Konuya cevap cer

Bediüzzaman’ın Gayesi


Bu içtimâî tespitleri yapan Bediüzzaman’ın bütün eserlerinde işlediği esas mevzu ‘iman’ olmakla beraber, bunu izleyen en mühim ikinci mevzu da ‘ittihat’ ve ‘uhuvvet’tir. O; daima, İslâm birliği ve din kardeşliğinin önemi üzerinde ısrarla durmakta ve bunu, Müslümanların Allah’a riyasız bir imanla bağlanmalarının neticesi olarak düşünmektedir. Nitekim, "Sadâ-i Hakikat" adlı yazısında bu hassasiyetini ‘...Farzda riya yoktur. Bu zamanın en büyük farz vazifesi ittihad-ı İslâm’dır’ demek suretiyle dile getirmektedir. 

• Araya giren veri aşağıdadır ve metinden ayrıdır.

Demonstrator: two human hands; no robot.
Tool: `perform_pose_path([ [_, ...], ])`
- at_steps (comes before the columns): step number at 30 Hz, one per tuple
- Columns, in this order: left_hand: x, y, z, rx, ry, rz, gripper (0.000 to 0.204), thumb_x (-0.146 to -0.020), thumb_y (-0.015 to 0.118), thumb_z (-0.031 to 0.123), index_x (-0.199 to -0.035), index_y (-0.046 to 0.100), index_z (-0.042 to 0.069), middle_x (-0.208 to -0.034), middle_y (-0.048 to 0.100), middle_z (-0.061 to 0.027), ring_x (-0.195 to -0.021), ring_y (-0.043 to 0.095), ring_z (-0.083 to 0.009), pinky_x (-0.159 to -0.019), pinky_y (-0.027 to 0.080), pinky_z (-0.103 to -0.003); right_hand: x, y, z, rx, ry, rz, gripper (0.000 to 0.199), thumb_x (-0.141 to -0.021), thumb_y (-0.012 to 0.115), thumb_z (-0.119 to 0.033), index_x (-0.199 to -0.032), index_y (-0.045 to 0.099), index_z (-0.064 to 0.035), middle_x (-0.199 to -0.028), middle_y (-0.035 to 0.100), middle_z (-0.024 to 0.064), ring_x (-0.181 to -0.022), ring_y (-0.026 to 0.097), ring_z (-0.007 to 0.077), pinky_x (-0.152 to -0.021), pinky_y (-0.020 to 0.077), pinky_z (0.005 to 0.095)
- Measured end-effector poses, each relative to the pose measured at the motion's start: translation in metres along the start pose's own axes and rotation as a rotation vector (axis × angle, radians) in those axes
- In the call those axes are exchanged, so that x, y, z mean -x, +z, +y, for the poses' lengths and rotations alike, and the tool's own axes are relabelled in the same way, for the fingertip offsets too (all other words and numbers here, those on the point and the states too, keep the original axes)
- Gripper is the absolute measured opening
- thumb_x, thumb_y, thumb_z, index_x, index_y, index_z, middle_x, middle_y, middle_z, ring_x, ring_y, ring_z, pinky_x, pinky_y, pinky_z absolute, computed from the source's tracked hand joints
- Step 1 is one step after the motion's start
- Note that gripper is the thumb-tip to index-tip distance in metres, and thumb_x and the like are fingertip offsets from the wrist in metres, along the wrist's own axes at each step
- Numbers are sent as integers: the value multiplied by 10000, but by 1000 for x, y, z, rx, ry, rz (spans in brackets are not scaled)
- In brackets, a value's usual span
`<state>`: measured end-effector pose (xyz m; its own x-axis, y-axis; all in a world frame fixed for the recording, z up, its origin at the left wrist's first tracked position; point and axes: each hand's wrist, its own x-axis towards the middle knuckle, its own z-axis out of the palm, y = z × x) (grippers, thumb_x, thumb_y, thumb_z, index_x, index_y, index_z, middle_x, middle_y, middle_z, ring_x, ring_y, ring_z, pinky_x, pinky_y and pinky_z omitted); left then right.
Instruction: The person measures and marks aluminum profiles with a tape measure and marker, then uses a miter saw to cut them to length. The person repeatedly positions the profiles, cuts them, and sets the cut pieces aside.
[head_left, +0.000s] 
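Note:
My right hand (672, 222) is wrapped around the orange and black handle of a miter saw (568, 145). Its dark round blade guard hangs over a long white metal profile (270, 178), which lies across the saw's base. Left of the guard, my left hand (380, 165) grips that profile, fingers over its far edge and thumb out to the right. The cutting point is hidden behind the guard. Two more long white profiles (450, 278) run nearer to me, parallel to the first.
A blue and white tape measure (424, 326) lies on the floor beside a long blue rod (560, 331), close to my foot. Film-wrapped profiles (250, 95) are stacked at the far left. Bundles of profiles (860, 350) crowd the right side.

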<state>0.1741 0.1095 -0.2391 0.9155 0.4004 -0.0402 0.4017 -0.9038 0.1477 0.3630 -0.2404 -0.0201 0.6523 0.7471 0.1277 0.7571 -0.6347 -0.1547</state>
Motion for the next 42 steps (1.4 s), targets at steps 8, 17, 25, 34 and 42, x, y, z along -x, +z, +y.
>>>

Yine aynı yazıda "Bu ittihadın meşrebi muhabbettir. Husumeti ise, cehalet, zaruret ve nifakadır" ifadesiyle, birlik ve kardeşliğin ancak sevgiyle oluşabileceğini insaf ehline ilân etmektedir. Çünkü; "iman muhabbeti, İslâm uhuvveti gerektirir." 


Bediüzzaman; İslâm kardeşliği ile unsuriyet ve şahsî menfaatlere dayalı kardeşliği mukayese ederek; birincisinin sâdıkane, hakikî ve bütün ümmet-i İslâmiye’yi kuşatacak kadar geniş, ikincisinin ise, mecazî, gayr-i hakikî ve geçici olduğunu beyan etmektedir. İslâm birliğinin tesis edilebilmesi de; öncelikle İslâm kardeşliğinin bütün yönleriyle tesis edilip pekiştirilmesiyle mümkündür. Bu da tabii ki, dünya hayatının geçici heveslerindeki ortaklığa dayanan bir kardeşlikle değil, dünya ve âhireti kuşatan, ilâhî bir kuvvetten destek alan kardeşlikle gerçekleşir. 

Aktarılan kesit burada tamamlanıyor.